Input data:
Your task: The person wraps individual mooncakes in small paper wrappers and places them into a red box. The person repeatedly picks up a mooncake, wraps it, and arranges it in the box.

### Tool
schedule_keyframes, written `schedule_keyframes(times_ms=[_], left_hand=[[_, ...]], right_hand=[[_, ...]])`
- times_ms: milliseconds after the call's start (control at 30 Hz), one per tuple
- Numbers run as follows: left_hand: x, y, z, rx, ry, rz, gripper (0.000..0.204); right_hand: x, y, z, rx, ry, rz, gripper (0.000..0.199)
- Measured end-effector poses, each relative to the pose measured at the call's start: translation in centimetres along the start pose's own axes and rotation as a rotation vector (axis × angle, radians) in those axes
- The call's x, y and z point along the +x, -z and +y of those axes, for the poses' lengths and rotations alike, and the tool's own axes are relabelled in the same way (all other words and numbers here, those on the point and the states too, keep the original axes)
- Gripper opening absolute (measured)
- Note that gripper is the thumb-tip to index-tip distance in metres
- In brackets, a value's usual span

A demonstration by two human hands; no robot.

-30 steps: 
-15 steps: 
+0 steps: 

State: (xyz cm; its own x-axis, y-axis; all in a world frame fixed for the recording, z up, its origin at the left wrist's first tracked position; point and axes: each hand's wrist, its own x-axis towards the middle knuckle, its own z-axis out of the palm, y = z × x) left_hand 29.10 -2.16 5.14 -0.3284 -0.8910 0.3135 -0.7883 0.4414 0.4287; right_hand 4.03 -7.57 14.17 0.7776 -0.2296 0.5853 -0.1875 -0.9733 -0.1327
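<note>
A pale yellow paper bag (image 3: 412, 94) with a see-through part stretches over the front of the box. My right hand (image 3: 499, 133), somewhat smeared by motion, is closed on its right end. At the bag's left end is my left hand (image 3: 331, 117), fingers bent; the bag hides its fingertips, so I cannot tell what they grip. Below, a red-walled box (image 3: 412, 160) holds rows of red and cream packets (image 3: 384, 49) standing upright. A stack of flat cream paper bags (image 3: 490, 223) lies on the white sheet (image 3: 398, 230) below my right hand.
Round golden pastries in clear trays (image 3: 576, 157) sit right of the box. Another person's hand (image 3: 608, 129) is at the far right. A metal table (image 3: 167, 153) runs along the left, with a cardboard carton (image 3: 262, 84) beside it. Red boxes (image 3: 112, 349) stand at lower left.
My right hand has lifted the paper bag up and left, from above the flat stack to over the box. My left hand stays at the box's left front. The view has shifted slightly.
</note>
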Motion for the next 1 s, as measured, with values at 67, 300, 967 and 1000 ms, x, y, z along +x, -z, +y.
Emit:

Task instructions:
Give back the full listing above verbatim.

Written reply:
Your task: The person wraps individual mooncakes in small paper wrappers and places them into a red box. The person repeatedly picks up a mooncake, wraps it, and arranges it in the box.

### Tool
schedule_keyframes, written `schedule_keyframes(times_ms=[_], left_hand=[[_, ...]], right_hand=[[_, ...]])`
- times_ms: milliseconds after the call's start (control at 30 Hz), one per tuple
- Numbers run as follows: left_hand: x, y, z, rx, ry, rz, gripper (0.000..0.204); right_hand: x, y, z, rx, ry, rz, gripper (0.000..0.199)
- Measured end-effector poses, each relative to the pose measured at the call's start: translation in centimetres along the start pose's own axes and rotation as a rotation vector (axis × angle, radians) in those axes
- The call's x, y and z point along the +x, -z and +y of those axes, for the poses' lengths and rotations alike, and the tool's own axes are relabelled in the same way (all other words and numbers here, those on the point and the states too, keep the original axes)
- Gripper opening absolute (measured)
- Note that gripper is the thumb-tip to index-tip distance in metres
- In brackets, a value's usual span

A demonstration by two human hands; no robot.

-30 steps: 
-15 steps: 
+0 steps: 

State: (xyz cm; its own x-axis, y-axis; all in a world frame fixed for the recording, z up, its origin at the left wrist's first tracked position; point and axes: each hand's wrist, its own x-axis towards the middle knuckle, its own z-axis out of the palm, y = z × x) left_hand 29.10 -2.16 5.14 -0.3284 -0.8910 0.3135 -0.7883 0.4414 0.4287; right_hand 4.03 -7.57 14.17 0.7776 -0.2296 0.5853 -0.1875 -0.9733 -0.1327
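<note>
A pale yellow paper bag (image 3: 412, 94) with a see-through part stretches over the front of the box. My right hand (image 3: 499, 133), somewhat smeared by motion, is closed on its right end. At the bag's left end is my left hand (image 3: 331, 117), fingers bent; the bag hides its fingertips, so I cannot tell what they grip. Below, a red-walled box (image 3: 412, 160) holds rows of red and cream packets (image 3: 384, 49) standing upright. A stack of flat cream paper bags (image 3: 490, 223) lies on the white sheet (image 3: 398, 230) below my right hand.
Round golden pastries in clear trays (image 3: 576, 157) sit right of the box. Another person's hand (image 3: 608, 129) is at the far right. A metal table (image 3: 167, 153) runs along the left, with a cardboard carton (image 3: 262, 84) beside it. Red boxes (image 3: 112, 349) stand at lower left.
My right hand has lifted the paper bag up and left, from above the flat stack to over the box. My left hand stays at the box's left front. The view has shifted slightly.
</note>
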Motion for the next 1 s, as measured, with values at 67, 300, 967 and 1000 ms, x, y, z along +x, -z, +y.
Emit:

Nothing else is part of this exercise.